## ASSIGNED TASK
In the material below, list every line carrying the string "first".

## DATA BELOW
.....
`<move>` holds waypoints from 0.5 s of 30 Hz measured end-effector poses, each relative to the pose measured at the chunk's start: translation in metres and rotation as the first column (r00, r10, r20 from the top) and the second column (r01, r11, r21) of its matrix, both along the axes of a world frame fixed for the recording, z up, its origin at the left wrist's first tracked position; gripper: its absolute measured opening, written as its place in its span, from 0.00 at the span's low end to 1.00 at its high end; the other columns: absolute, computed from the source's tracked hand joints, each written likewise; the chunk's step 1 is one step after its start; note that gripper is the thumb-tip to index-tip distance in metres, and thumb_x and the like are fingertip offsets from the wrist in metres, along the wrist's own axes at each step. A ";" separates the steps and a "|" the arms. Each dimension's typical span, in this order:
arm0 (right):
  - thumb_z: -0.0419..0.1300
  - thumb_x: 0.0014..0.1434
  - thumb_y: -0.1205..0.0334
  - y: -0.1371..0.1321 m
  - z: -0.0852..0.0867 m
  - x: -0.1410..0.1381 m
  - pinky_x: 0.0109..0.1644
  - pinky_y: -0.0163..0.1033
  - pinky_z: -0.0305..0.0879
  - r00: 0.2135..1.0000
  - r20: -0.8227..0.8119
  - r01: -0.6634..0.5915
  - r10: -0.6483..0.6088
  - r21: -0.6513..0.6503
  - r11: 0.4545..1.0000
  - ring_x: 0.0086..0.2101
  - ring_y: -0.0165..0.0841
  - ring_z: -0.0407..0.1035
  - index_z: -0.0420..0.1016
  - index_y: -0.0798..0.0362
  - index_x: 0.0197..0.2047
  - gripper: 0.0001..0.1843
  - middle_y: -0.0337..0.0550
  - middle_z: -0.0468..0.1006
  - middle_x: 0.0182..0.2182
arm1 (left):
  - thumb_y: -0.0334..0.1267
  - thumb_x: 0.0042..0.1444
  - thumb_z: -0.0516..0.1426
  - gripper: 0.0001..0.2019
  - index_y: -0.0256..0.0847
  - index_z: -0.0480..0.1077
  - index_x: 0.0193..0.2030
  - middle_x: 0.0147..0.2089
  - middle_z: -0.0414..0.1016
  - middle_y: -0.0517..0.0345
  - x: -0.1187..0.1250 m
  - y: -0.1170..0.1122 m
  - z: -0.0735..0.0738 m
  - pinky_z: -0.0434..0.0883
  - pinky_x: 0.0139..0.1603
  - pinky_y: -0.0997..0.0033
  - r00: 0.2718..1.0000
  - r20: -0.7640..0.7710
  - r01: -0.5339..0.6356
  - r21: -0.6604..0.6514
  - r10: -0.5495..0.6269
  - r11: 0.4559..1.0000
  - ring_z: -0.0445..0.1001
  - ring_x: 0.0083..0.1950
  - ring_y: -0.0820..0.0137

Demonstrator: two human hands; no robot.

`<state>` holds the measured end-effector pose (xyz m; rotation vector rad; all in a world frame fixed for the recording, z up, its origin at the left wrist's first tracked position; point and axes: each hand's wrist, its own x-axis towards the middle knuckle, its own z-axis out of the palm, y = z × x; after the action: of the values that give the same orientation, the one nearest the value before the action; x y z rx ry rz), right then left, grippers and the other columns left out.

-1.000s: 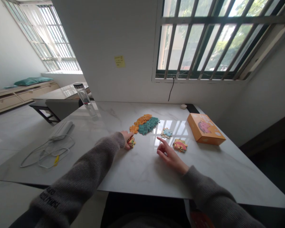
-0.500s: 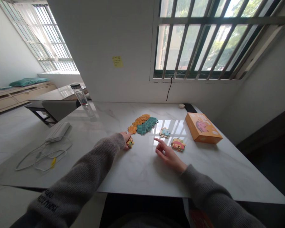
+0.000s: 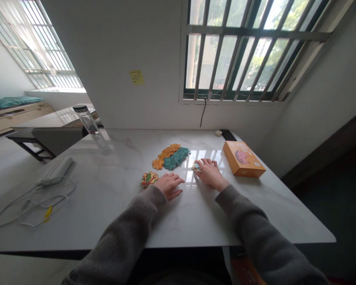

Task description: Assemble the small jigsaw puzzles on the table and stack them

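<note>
On the white marble table (image 3: 178, 221) lies a heap of orange puzzle pieces (image 3: 165, 153) and teal puzzle pieces (image 3: 176, 158). A small joined cluster of pieces (image 3: 149, 177) lies just left of my left hand (image 3: 169, 185), which rests flat on the table with fingers spread, holding nothing. My right hand (image 3: 209, 173) lies over two other small clusters; its fingers are bent down onto a light blue cluster (image 3: 195, 166), of which only an edge shows. The other cluster is hidden under the hand.
An orange puzzle box (image 3: 242, 158) lies right of my hands. A clear bottle (image 3: 89, 126) stands at the far left. A white power adapter (image 3: 55, 175) with coiled cables (image 3: 26, 202) sits at the left. A barred window and wall stand behind the table.
My left hand let go of the small cluster and moved right, lying flat. My right hand moved forward onto the two clusters. The camera shifted right.
</note>
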<state>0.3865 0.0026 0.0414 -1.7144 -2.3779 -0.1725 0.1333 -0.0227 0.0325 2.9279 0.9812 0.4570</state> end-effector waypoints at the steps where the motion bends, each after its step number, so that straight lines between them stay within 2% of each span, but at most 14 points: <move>1: 0.58 0.64 0.55 0.006 -0.002 0.001 0.60 0.53 0.50 1.000 0.000 0.020 -0.020 -0.008 1.000 0.58 0.52 0.60 0.63 0.53 0.66 0.29 0.59 0.68 0.61 | 0.41 0.60 0.58 0.13 0.43 0.73 0.50 0.45 0.76 0.51 0.006 -0.001 -0.005 0.69 0.49 0.60 1.000 0.004 -0.005 0.004 0.005 1.000 0.73 0.48 0.59; 5: 0.57 0.65 0.51 0.023 -0.009 0.003 0.61 0.53 0.50 0.998 -0.033 0.055 -0.058 -0.079 0.995 0.58 0.52 0.62 0.60 0.56 0.67 0.32 0.60 0.70 0.60 | 0.39 0.62 0.55 0.10 0.42 0.74 0.48 0.44 0.75 0.50 0.016 -0.003 -0.022 0.69 0.48 0.57 0.999 0.030 -0.029 0.025 0.028 0.999 0.72 0.47 0.58; 10: 0.59 0.65 0.55 0.025 -0.009 0.004 0.59 0.52 0.52 0.999 -0.037 0.005 -0.009 -0.115 0.993 0.53 0.50 0.68 0.70 0.57 0.57 0.21 0.58 0.77 0.52 | 0.36 0.60 0.56 0.10 0.42 0.73 0.48 0.42 0.75 0.51 0.017 -0.002 -0.030 0.70 0.48 0.59 0.985 0.164 -0.041 -0.061 0.051 0.997 0.71 0.45 0.61; 12: 0.61 0.64 0.57 0.018 -0.007 0.002 0.59 0.51 0.52 0.999 -0.030 -0.037 0.034 -0.116 0.993 0.53 0.47 0.69 0.71 0.56 0.55 0.18 0.56 0.78 0.50 | 0.35 0.59 0.56 0.14 0.42 0.72 0.52 0.42 0.74 0.52 0.016 0.000 -0.032 0.71 0.49 0.58 0.973 0.218 -0.059 -0.083 0.076 0.995 0.71 0.45 0.61; 15: 0.65 0.61 0.58 0.001 -0.007 -0.005 0.57 0.47 0.55 0.986 -0.060 -0.165 0.158 -0.132 0.977 0.51 0.44 0.70 0.72 0.53 0.51 0.16 0.51 0.78 0.47 | 0.38 0.57 0.60 0.25 0.43 0.65 0.62 0.50 0.71 0.48 0.013 0.001 -0.034 0.71 0.55 0.54 0.949 0.301 -0.072 -0.081 0.094 0.994 0.70 0.51 0.58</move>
<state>0.3811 0.0035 0.0348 -1.5498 -2.5307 0.0593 0.1465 -0.0219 -0.0014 2.6521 1.0533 0.8308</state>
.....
## WRITTEN SOLUTION
`<move>` holds waypoints from 0.5 s of 30 Hz measured end-effector poses, each relative to the pose measured at the chunk's start: translation in metres and rotation as the first column (r00, r10, r20 from the top) and the second column (r01, r11, r21) of its matrix, both along the axes of a world frame fixed for the recording, z up, its origin at the left wrist's first tracked position; gripper: its absolute measured opening, written as its place in its span, from 0.00 at the span's low end to 1.00 at its high end; the other columns: absolute, computed from the source's tracked hand joints, each written likewise; the chunk's step 1 is one step after its start; note that gripper is the thumb-tip to index-tip distance in metres, and thumb_x and the like are fingertip offsets from the wrist in metres, along the wrist's own axes at each step. A ";" separates the steps and a "|" the arms. Each dimension's typical span, in this order:
`<state>` holds the measured end-effector pose (xyz m; rotation vector rad; all in a world frame fixed for the recording, z up, its origin at the left wrist's first tracked position; point and axes: each hand's wrist, its own x-axis towards the middle knuckle, its own z-axis out of the palm, y = z × x; after the action: of the values that give the same orientation, the one nearest the value before the action; x y z rx ry rz), right then left, grippers and the other columns left out.

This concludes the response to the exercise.